Ben Monder (born May 24, 1962) is an American modern jazz guitarist.

Biography
Monder started playing guitar when he was eleven, after two years on violin. From 1979–84, he attended the Westchester Conservatory of Music, the University of Miami, and Queens College. One of his early jobs was in 1986 when he performed with Jack McDuff.

In 1995 he recorded his debut album, Flux, featuring drummer Jim Black and bassist Drew Gress.  This was followed by the trio recording Dust (1996) and the quartet recording Excavation (2000) which added vocalist Theo Bleckmann. Bloom, a 2001 recording (an improvisation recorded in a single day) with saxophone player Bill McHenry, wasn't released until 2010. In between, he released Oceana (2005), a genre-bending solo album, and The Distance (2006), an album with pianist Chris Gestrin and drummer Dylan van der Schyff. In 2007, he recorded At Night with Theo Bleckmann and drummer Satoshi Takeishi. In 2013, Monder released Hydra on Sunnyside, featuring Bleckmann, John Pattitucci, Skúli Sverrisson, and Ted Poor. He made his debut on ECM Records as a leader with 2016's Amorphae, and played guitar on David Bowie's final studio album, Blackstar (2016).

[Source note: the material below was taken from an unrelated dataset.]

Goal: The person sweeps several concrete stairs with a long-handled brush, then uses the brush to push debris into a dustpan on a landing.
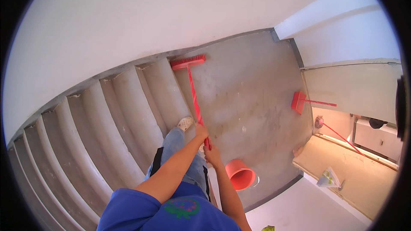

He has worked with Lee Konitz, David Bowie, Paul Motian, Chris Cheek, Tim Berne, David Binney, Theo Bleckmann, George Garzone, Jon Gordon, Julie Hardy, John Hollenbeck, Marc Johnson, Frank Kimbrough, Guillermo Klein, Dave Liebman, Michael Leonhart, Rebecca Martin, Donny McCaslin, Bill McHenry, Charles Pillow, Tim Ries, Pete Robbins, Josh Roseman, Maria Schneider, Kendra Shank, Toots Thielemans, Kenny Wheeler, Dan Willis, Miguel Zenón, and Patrick Zimmerli.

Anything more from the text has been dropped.